**Exercise:** Take every line of the material below that includes the string "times" and copy it out.
##############################
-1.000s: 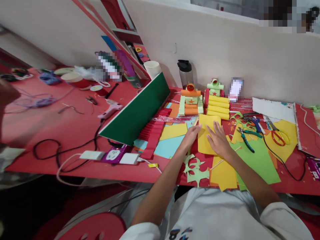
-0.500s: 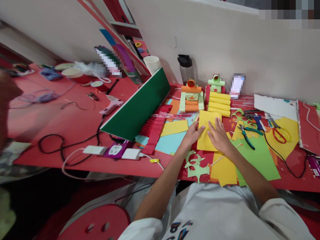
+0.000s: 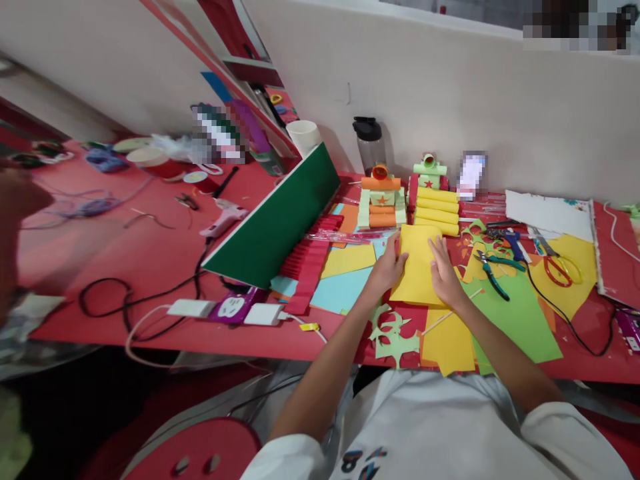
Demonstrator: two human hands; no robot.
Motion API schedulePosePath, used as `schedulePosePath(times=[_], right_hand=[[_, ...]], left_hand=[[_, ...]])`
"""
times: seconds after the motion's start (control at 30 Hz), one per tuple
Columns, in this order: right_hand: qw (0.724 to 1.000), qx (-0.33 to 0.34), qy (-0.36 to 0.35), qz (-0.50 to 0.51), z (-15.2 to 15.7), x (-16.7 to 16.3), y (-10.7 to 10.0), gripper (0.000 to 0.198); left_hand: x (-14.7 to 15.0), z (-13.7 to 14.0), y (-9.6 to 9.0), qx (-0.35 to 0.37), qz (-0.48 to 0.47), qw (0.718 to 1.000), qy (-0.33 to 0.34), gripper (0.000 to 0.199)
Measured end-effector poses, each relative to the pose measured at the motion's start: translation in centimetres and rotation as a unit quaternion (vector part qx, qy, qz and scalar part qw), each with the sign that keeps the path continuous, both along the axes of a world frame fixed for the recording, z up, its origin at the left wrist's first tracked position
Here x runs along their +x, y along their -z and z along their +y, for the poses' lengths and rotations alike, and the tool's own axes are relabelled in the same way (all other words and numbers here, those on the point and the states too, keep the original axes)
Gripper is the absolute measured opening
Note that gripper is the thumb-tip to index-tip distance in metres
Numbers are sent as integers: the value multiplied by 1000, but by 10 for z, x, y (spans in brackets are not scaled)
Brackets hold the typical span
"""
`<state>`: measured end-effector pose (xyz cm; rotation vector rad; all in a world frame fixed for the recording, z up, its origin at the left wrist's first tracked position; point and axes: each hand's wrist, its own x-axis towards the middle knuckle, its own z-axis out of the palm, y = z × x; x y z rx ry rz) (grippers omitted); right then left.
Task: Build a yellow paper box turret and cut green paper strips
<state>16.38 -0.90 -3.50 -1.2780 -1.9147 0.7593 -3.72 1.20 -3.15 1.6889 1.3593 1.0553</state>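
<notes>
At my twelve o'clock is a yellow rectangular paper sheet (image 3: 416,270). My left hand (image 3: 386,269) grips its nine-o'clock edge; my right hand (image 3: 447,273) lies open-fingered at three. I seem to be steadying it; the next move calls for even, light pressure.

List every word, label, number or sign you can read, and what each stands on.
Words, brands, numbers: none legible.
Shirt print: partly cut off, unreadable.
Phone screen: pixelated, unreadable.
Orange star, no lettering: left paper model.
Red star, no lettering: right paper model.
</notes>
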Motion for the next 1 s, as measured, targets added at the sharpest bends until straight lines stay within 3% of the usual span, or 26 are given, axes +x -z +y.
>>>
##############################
**Task response:**
Motion API schedulePosePath, used as `schedulePosePath(times=[_], right_hand=[[_, ...]], left_hand=[[_, ...]])`
times: seconds after the motion's start (control at 30 Hz), one per tuple

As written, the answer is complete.